12 de junio de 2011

IIX


Durante un largo periodo de tiempo, mamá y yo casi no intercambiamos palabras; ella tan solo se dirigía a mí para darme algunas órdenes respecto a la casa y yo me dirigía a ella para pedirle dinero para las compras del almacén. Todo cambió de manera repentina cuando apareció Héctor en nuestras vidas. Mamá lo había conocido un domingo  volviendo del super en una escena clásica: a ella se le rompe una bolsa de compras, ruedan por la calle un montón de zapallitos, tomates y cebollas, tintinean contra el piso unas cuantas pequeñas monedas, el plástico se quiebra y frunce con ese sonido rasposo, la mirada se sorprende, el cuerpo da un paso atrás. Se agacha a juntar las monedas y se encuentra cara a cara con él, dispuesto a ayudarla. Mirada, mirada, el tiempo se detiene. Sonrisa, mirada. Levantan las monedas, se incorporan, se estiran la ropa. Alguien dice la primera palabra. El tiempo vuelve a correr.
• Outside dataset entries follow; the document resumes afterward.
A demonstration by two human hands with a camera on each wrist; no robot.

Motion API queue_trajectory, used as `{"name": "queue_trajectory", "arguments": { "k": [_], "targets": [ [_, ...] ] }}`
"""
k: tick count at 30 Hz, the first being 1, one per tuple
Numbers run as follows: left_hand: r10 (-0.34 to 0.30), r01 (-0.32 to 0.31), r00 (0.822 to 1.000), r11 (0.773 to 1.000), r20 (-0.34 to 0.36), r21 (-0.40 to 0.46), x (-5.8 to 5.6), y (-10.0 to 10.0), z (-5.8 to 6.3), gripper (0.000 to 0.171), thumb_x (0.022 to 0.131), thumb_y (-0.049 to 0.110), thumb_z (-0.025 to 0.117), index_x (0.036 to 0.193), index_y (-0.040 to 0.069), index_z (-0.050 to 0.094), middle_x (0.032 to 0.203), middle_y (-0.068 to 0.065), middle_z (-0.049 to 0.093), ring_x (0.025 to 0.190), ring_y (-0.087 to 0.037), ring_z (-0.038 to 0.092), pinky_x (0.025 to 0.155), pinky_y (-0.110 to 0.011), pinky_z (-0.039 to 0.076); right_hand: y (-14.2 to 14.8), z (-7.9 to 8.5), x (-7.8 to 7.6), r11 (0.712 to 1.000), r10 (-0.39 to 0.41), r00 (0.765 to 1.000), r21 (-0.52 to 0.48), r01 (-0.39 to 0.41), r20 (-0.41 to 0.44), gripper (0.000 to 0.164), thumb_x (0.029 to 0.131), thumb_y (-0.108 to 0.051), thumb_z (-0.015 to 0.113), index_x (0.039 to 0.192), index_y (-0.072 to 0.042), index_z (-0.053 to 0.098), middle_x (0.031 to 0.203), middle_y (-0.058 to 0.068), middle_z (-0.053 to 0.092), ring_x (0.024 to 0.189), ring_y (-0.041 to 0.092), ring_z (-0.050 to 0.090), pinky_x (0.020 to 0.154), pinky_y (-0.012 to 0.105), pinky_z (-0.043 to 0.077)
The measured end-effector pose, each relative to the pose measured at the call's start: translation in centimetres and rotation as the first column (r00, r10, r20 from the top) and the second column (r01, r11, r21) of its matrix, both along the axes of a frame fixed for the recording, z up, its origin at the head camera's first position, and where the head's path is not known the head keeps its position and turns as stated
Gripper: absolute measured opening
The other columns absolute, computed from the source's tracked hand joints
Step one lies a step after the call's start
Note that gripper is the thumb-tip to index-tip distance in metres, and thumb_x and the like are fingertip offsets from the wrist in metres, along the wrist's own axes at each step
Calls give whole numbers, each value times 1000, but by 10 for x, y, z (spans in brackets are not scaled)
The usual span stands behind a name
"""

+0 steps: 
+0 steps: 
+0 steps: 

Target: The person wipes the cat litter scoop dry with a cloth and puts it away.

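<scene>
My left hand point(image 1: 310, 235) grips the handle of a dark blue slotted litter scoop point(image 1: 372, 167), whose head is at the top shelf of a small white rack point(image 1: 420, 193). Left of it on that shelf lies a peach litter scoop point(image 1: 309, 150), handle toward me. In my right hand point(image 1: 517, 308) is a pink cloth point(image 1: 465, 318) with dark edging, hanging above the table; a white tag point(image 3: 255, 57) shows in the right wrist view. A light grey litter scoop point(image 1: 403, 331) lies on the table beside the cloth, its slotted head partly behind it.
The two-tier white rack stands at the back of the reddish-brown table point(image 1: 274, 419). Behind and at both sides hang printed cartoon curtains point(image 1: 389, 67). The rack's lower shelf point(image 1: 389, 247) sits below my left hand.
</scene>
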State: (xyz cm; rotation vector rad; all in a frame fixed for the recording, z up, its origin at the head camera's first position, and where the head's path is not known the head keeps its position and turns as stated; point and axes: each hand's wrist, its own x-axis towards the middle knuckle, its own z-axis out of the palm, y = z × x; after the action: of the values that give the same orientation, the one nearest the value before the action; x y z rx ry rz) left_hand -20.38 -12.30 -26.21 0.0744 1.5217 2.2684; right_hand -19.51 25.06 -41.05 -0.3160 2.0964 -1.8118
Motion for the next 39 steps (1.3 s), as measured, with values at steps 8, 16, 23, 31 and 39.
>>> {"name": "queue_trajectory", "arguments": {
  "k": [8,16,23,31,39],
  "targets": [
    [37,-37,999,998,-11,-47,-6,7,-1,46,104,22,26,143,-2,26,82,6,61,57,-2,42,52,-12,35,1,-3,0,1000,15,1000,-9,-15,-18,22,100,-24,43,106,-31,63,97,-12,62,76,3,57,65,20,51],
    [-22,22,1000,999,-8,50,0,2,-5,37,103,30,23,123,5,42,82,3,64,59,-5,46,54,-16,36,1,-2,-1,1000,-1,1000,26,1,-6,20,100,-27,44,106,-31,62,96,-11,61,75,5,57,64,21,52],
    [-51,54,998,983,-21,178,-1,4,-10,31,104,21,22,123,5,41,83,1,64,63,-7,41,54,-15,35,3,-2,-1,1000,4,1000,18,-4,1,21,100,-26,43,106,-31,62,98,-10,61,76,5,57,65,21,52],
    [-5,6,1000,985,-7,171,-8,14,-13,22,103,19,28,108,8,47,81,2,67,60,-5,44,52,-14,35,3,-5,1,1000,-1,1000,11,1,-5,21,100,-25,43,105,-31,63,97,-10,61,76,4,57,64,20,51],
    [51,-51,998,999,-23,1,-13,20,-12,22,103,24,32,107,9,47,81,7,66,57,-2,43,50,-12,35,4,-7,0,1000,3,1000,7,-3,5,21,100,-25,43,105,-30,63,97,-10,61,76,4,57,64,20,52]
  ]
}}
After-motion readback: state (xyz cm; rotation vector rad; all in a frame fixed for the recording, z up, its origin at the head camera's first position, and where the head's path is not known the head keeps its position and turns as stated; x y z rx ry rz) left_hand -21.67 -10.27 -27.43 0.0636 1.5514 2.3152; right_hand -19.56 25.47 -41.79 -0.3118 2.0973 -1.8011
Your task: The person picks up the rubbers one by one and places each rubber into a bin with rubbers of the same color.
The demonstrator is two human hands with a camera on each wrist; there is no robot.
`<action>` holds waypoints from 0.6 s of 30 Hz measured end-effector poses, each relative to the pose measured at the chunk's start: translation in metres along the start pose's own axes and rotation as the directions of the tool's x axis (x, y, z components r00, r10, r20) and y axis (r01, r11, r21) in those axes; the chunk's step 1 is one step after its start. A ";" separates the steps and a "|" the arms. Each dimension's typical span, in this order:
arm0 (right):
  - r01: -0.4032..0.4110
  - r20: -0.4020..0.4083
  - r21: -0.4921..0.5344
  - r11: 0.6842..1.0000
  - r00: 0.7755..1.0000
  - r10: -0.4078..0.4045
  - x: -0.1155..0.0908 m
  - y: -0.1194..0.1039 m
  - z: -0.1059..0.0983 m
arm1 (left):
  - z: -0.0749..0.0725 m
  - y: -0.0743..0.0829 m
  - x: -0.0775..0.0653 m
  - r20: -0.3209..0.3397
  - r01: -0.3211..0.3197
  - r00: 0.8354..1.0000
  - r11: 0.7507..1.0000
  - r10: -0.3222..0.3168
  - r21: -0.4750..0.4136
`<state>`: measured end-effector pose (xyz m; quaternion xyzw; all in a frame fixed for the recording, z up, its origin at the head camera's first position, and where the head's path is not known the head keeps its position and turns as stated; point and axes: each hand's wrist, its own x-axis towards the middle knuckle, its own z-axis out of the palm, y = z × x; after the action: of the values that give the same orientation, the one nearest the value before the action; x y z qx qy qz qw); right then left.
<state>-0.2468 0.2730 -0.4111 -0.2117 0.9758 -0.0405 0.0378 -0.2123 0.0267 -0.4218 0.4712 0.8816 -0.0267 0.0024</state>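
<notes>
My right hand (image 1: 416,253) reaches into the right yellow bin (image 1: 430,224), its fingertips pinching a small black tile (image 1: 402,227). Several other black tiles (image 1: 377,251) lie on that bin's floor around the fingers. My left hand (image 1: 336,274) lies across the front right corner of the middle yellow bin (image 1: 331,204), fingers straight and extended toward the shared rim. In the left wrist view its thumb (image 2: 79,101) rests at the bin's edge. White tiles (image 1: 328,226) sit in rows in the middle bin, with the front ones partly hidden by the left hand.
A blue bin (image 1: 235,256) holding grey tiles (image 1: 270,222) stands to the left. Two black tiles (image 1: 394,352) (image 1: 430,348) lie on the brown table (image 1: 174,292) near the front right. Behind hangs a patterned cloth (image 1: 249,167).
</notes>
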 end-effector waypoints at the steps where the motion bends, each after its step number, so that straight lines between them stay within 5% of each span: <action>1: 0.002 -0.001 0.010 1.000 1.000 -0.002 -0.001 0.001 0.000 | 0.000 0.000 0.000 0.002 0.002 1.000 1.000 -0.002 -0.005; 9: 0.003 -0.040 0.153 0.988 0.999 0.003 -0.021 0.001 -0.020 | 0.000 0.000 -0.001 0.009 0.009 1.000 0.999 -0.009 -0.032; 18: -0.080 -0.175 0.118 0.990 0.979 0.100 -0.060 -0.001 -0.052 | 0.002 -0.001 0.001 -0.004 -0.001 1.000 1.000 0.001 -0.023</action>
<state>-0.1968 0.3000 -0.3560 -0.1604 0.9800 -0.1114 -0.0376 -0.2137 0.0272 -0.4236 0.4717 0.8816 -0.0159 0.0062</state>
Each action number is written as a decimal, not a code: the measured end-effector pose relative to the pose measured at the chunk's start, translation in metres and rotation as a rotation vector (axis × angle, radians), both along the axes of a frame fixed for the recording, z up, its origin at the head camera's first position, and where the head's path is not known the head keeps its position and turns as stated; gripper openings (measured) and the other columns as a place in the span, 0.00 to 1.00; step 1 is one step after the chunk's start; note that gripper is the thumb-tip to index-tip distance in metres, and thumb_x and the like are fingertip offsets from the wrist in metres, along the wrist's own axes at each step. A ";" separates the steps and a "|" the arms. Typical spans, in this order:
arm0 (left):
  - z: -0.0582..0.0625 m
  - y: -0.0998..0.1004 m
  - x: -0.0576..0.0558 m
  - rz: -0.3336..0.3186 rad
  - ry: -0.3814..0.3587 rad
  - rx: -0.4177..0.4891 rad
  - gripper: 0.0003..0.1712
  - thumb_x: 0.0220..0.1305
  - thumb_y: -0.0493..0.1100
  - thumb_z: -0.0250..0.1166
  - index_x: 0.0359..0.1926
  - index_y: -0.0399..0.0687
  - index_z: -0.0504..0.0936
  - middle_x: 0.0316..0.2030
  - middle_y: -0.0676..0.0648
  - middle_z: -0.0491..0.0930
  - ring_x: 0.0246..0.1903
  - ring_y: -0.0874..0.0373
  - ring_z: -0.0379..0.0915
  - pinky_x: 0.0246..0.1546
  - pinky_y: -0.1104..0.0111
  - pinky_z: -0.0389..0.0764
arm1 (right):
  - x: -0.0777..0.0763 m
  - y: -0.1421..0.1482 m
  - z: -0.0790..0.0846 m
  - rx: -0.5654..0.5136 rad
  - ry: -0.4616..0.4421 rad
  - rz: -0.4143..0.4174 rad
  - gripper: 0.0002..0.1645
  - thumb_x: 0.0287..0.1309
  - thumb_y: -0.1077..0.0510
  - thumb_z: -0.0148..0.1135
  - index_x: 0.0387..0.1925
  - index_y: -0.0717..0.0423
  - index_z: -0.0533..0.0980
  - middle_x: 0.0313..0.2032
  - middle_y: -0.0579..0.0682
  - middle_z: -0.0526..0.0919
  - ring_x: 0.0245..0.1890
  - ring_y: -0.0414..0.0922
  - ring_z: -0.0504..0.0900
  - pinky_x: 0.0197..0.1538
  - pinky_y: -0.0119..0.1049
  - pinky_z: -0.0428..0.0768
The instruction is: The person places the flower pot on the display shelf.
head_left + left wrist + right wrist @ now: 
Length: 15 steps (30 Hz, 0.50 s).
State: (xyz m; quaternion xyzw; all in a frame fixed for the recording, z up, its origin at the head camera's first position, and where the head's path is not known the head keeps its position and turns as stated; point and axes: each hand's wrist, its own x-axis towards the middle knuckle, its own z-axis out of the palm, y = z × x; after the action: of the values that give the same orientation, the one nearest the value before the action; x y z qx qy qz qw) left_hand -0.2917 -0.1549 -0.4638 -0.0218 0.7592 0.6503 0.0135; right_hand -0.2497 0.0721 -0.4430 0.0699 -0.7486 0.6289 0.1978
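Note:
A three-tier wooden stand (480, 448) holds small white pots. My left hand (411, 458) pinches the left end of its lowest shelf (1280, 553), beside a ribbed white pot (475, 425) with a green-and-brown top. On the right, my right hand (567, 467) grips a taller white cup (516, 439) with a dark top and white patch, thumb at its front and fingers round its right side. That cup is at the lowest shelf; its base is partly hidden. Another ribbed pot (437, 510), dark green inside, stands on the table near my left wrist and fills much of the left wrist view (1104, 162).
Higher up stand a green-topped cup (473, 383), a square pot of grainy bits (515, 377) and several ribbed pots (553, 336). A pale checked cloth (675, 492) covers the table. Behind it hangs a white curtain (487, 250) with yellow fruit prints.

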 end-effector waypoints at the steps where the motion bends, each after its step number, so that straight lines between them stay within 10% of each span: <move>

Aquel día fueron a tomar un café y a partir de entonces comenzaron a verse con regularidad fuera de casa. Yo me sentí en las nubes durante un año: toda aquella casa todo aquel tiempo solo para mí.  Mis momentos preferidos sucedían cuando mamá pasaba la noche en casa de Héctor. Entonces podía sentarme en la cocina a tomar un té caliente, sobrando lentamente, sosteniendo la taza con ambas manos, acercando el líquido caliente hacia mi cara, sintiendo cómo el vapor abría lentamente los poros de mi nariz. Entonces había un silencio arrullador como las olas del mar y yo podía simplemente estar en el espacio, meditando y juntando fuerzas para lo que haría a continuación.  Terminado aquel proceso, me levantaba, me calzaba los pies con las pantuflas de mamá y salía por la puerta trasera. Atravesaba el pasillo de la parra seca, abría la puerta que relinchaba y ahora ofrecía todavía más resistencia, y entraba a la casa. En la cocina, me acercaba al mueble esquinero y hurgaba entre las latas de galletitas para encontrar una llave. Un rato después, me acomodaba horizontalmente sobre la cama de mi abuela; a mi lado yacía la vieja escopeta de mi abuelo. Esos eran mis momentos preferidos, y hoy pienso que incluso fueron los mejores momentos de mi vida entera. Luego devolvía todo a su lugar, escondía la llave y volvía a casa. Durante el resto del día miraba la novela y me ponía al día con la costura.
Así fue cada tanto, hasta que una mañana, sin previo aviso, mamá llegó a casa con un invitado. Era tan alto que para poder siquiera mirar a los ojos a sus interlocutores, debía agacharse; por esta cualidad física ya se le había hecho costumbre pasar por jorobado, cuando en realidad no lo era. Tenía una voz grave y profunda, como un eco, y llevaba un bigote como yo solo había visto en las películas.